Margaret is a retired school-teacher who lives in a small town in Wales, U.K., and who had a series of encounters with a “Hat Man”-type Shadow Person back in 1967. This was long before most people had any inkling that such a phenomenon even existed. Admittedly, Margaret hadn’t heard of it at the time. It was only in the 2000s, when the phenomenon grew and grew, that Margaret realized that what people were talking about was the shadowy creep who invaded her space, way back in the sixties. In 1967, Margaret was twenty-five years old and then working and living in the English city of Bristol. All was looking good for Margaret: she had moved from her home city of Norwich, England to Bristol to take on a new job teaching five-to-eight-year-old children. The work was fun, the kids were well-behaved, and all was good. Except for when night fell.

Margaret was hardly rich, and so she rented a small room in a 19th century, three-floored house on the fringes of the city. Only two nights after moving into the building, Margaret inexplicably woke up in the early hours of the morning. This was not typical for Margaret, who rarely ever had sleep issues. She put it down to nothing stranger than the move to a new environment and the new job. Nevertheless, she was at a loss to explain why she woke up in a state of overwhelming terror: her heart was beating hard and the bed sheets were soaked with sweat.

After an hour or so, she managed to get back to sleep. Even more disturbing, though: on waking up when her alarm-clock rang, Margaret developed a sudden feeling “there had been someone in the room.” She didn’t have any kind of conscious recollection of a particular, identifiable, intruder, though. It was just an uneasy, hard to define, feeling. That all changed on the next night.
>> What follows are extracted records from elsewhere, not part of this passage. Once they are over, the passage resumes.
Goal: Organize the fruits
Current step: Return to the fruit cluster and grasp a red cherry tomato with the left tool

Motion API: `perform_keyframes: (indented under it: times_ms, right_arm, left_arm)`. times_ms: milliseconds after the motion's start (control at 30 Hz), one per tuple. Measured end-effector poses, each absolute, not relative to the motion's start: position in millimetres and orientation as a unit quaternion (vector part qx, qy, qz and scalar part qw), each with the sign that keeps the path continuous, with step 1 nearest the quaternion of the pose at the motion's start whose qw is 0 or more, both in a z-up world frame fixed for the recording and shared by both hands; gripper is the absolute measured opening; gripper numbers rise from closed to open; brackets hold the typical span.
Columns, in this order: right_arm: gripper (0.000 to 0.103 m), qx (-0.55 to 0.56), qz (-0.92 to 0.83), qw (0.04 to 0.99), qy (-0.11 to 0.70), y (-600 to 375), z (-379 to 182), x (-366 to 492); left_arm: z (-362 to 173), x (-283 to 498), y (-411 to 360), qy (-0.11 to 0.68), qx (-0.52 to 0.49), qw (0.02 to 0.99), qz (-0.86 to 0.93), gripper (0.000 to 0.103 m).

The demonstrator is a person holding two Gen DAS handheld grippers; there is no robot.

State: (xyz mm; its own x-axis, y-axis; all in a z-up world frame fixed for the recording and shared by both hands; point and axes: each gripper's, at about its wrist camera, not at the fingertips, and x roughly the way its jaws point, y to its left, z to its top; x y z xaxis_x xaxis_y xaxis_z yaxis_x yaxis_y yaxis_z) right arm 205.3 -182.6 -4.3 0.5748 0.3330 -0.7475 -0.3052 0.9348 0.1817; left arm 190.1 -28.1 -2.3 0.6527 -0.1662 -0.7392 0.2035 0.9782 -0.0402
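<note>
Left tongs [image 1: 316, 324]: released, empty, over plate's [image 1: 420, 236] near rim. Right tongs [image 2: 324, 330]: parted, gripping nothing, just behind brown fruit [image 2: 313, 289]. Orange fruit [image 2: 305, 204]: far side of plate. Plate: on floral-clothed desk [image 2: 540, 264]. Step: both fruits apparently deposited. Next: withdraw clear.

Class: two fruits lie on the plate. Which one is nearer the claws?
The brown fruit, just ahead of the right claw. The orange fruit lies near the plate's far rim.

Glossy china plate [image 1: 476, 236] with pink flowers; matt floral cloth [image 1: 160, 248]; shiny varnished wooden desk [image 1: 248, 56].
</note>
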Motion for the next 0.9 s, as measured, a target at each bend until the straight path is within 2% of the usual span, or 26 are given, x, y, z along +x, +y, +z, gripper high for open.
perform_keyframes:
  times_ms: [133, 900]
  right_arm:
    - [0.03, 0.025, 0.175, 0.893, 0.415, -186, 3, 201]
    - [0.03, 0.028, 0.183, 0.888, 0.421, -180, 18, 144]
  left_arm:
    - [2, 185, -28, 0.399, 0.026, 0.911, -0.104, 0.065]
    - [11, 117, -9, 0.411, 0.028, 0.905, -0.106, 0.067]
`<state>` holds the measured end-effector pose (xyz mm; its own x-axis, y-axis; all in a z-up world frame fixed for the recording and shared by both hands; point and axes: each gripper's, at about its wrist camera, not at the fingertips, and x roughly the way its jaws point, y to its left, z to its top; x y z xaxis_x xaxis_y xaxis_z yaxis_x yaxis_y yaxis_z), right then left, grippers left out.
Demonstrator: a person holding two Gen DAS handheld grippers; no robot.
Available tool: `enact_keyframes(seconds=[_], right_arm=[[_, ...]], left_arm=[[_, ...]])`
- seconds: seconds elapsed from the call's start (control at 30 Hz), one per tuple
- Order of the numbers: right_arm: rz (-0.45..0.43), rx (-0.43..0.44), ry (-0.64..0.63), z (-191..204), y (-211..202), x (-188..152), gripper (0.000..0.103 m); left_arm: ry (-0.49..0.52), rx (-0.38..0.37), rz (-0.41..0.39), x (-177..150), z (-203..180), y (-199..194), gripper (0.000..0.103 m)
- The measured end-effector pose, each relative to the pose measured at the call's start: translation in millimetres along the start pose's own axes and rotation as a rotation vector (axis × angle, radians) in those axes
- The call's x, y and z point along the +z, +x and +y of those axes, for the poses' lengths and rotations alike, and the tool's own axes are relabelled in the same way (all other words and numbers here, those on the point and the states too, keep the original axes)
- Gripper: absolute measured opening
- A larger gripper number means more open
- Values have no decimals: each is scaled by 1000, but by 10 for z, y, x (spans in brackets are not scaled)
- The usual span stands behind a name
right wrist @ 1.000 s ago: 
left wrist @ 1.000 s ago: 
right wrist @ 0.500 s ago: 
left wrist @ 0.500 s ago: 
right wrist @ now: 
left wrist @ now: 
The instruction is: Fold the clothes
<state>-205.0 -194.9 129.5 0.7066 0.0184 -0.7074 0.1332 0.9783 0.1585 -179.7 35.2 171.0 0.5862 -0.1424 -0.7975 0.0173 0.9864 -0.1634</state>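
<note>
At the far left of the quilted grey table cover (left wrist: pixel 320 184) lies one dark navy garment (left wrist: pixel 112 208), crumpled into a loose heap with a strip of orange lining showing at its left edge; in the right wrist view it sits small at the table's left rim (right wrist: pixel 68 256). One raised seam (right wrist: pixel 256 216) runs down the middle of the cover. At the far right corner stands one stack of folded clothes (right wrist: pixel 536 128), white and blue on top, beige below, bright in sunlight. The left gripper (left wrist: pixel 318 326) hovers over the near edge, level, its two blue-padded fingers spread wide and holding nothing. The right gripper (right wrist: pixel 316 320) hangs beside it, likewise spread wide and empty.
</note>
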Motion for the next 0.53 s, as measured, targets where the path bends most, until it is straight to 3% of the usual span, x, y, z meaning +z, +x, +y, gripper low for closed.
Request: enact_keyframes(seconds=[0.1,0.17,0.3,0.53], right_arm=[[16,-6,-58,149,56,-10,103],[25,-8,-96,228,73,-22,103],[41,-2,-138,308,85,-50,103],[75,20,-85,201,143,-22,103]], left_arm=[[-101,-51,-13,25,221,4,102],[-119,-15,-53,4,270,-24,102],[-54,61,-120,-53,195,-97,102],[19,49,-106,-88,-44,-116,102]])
It was hardly surprising that when Margaret went to bed the following night, her sense of unease – which had pretty much gone away during the day, when her mind was on looking after a classroom-full of kids – returned. She tried to put it out of her mind and went to sleep. Three or four hours later, though, Margaret was wide awake. To her terror and horror, she found herself pinned to the bed by a shadowy figure – and by “shadowy” I do mean that literally. It had her by the wrists and wore a large, black, brimmed hat. The unearthly thing straddled Margaret and moved its face towards her: “I couldn’t see anything at all; the face was just dark.”

Things got worse: although the monster appeared in shadow form, it bent even closer to her and kissed her on the lips. Margaret tried to scream as the thing put its lips to hers and, in Margaret’s own words, “began to take my life away; as if it was pulling the life out [of] me; my breath was going away.” Then, suddenly, the shadow was gone. Over the course of the next few months, the very same thing happened on four subsequent occasions.

This is particularly interesting, as there is a longstanding myth of something similar: namely, cats stealing the breath of babies. As an example, consider the following from a Snopes article titled “Murderous Moggies: Cats Suck Babies’ Breath”: “In 1791 a jury at a coroner’s inquest in England rendered a verdict to the effect that a Plymouth child had met his death by a cat sucking out its breath. The superstition itself is older, with print sightings of it recorded from 1607.” The tales of cats stealing the breath of newborns have a long history – in 1233 Pope Gregory IX maintained that cats were in league with the Devil and had as many killed as conceivably as possible. The unforeseen result of all this was the development of the saga of the breath-stealing demonic kitty.

Thankfully, Margaret was never again assaulted by the Hat Man.